• **Assigned task**
Every line that holds the word "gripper" needs to be copied from the data below.

• **Given information**
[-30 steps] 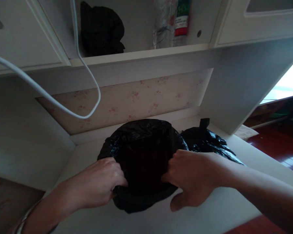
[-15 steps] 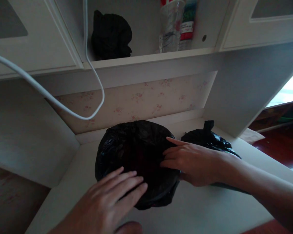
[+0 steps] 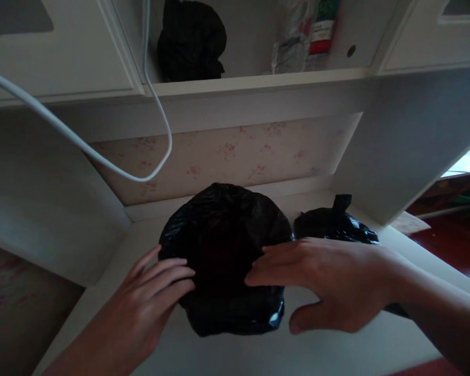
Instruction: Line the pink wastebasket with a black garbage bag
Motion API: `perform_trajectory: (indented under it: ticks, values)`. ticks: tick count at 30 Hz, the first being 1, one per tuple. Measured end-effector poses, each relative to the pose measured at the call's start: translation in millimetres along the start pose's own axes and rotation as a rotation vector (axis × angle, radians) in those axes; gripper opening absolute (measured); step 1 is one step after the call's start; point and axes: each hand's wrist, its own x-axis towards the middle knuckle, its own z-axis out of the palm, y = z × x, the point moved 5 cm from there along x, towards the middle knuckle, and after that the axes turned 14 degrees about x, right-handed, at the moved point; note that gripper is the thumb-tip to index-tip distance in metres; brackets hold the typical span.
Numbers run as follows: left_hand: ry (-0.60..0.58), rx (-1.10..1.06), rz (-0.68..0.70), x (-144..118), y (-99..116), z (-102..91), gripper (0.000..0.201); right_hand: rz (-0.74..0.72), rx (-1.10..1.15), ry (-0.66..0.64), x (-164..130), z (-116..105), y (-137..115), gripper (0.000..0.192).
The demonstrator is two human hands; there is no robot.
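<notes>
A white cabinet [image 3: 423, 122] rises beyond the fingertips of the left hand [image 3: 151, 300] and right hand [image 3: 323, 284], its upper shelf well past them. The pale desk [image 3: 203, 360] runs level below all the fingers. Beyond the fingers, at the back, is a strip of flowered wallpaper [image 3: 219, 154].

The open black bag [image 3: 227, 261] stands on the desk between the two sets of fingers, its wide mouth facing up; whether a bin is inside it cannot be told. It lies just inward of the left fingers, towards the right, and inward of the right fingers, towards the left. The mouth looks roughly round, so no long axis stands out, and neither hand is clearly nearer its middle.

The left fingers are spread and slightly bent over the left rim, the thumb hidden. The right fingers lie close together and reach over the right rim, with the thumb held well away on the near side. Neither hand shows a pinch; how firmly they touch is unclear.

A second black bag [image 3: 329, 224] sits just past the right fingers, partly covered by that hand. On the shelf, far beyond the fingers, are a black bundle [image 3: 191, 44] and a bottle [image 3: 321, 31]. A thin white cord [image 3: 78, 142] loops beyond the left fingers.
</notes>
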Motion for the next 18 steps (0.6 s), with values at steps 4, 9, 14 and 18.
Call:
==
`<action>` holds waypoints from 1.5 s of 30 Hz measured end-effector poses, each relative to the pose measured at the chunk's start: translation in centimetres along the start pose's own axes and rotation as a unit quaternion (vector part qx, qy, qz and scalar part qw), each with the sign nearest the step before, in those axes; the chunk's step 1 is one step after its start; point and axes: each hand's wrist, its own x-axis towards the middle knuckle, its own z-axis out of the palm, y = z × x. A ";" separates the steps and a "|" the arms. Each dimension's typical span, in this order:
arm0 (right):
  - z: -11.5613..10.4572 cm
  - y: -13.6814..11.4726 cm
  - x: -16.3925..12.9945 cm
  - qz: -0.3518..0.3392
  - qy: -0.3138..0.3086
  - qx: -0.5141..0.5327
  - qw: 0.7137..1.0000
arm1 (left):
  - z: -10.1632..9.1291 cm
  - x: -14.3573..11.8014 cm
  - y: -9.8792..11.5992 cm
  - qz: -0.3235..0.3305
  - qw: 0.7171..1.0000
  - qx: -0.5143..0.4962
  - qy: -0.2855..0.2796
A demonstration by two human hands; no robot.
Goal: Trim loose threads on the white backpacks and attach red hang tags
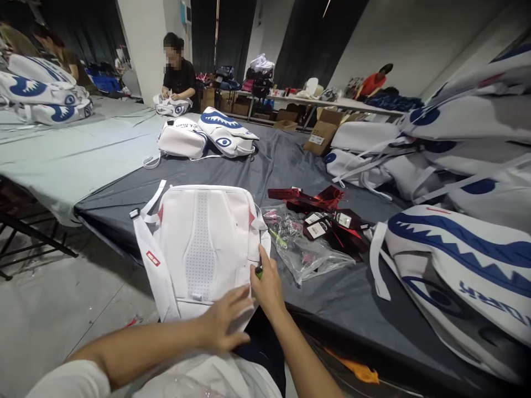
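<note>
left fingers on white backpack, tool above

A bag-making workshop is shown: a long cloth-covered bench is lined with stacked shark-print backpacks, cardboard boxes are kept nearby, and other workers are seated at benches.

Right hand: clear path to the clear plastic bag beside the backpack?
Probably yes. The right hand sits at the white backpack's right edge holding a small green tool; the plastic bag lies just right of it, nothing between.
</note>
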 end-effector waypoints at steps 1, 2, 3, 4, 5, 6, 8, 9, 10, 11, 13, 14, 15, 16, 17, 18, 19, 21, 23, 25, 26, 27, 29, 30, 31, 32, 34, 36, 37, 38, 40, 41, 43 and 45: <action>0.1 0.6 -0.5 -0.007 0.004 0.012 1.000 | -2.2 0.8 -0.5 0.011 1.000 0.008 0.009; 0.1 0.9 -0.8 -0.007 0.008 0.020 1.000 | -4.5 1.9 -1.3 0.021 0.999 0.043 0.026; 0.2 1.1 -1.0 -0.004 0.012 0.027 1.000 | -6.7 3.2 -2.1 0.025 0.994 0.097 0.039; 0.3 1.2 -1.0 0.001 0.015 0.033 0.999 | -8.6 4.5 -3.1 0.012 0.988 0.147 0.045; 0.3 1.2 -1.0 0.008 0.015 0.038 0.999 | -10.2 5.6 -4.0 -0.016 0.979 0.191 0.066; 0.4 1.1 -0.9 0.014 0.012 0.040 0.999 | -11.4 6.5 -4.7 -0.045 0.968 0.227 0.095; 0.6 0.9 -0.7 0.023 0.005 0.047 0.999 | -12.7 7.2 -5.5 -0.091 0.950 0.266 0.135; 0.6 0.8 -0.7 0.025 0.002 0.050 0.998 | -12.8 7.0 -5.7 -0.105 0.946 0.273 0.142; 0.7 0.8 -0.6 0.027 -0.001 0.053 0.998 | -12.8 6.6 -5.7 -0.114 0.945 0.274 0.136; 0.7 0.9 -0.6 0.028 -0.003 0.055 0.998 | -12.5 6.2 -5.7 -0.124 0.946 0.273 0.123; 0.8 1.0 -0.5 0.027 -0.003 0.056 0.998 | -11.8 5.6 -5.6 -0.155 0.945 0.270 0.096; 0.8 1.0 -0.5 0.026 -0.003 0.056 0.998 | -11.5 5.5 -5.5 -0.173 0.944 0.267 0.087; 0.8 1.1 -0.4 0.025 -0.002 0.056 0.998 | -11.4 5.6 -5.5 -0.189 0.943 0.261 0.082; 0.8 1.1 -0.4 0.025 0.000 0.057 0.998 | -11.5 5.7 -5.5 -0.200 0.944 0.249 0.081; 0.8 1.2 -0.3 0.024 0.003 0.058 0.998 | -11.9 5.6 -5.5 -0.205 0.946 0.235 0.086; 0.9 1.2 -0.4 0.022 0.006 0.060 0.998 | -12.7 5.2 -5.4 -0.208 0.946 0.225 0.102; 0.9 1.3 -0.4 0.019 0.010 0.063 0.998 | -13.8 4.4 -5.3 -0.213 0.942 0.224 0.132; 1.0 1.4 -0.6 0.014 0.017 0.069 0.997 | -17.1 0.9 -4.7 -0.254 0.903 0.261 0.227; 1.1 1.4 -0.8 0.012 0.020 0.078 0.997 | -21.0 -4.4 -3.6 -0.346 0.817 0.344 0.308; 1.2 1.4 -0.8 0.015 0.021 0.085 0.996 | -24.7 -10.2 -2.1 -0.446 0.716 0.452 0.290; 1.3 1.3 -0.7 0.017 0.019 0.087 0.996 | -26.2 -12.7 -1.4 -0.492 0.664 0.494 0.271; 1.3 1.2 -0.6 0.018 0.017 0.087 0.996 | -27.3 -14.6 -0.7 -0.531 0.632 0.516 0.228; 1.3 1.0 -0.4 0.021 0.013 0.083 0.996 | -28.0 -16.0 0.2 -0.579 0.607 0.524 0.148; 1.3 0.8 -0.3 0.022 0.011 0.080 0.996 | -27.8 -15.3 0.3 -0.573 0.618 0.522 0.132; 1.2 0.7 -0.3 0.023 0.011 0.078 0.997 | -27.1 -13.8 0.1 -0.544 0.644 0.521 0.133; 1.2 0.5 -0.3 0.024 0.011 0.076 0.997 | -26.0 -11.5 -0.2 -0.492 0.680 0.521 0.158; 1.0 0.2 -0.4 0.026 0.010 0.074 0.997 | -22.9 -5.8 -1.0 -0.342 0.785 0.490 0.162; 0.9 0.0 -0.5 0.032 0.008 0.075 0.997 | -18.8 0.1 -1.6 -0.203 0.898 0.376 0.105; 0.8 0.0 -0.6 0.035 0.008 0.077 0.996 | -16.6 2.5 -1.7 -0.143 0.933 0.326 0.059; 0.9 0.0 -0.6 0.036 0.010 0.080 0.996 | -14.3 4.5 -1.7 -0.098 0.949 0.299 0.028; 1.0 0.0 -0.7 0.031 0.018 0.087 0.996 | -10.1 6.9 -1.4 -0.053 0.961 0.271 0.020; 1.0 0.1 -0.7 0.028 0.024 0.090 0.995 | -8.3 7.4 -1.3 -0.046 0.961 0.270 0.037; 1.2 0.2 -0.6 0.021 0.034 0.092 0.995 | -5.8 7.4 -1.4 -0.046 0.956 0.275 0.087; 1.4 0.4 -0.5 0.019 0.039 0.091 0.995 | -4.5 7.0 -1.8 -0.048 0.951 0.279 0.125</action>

• **Solved problem**
Motion API: `perform_trajectory: (indented under it: ticks, values)`. ticks: tick count at 30 Hz, the first being 1, one per tuple. Measured end-effector poses, each relative to the pose measured at the call's start: translation in millimetres along the start pose's own axes and rotation as a rotation vector (axis × angle, radians) in those axes; gripper opening absolute (measured); step 1 is one step after the call's start; point and axes: each hand's wrist, its own x-axis towards the middle knuckle, its own z-axis out of the palm, y = z × x, the point moved 5 cm from there along x, towards the middle knuckle, and after that the axes turned 14 degrees about x, right-handed, at the moved point; note that gripper is the thumb-tip to index-tip distance in metres; brackets hold the typical span.
Numbers run as follows: left_hand: ry (-0.60..0.58), rx (-1.10..1.06), rz (-0.68..0.70), x (-144..118), y (-99..116), z (-102..91), gripper (0.000..0.201); right_hand: rz (-0.74..0.72), rx (-1.10..1.15), ry (-0.66..0.64), x (-164..130), z (-116..105), y (-137..115), gripper (0.000..0.192).

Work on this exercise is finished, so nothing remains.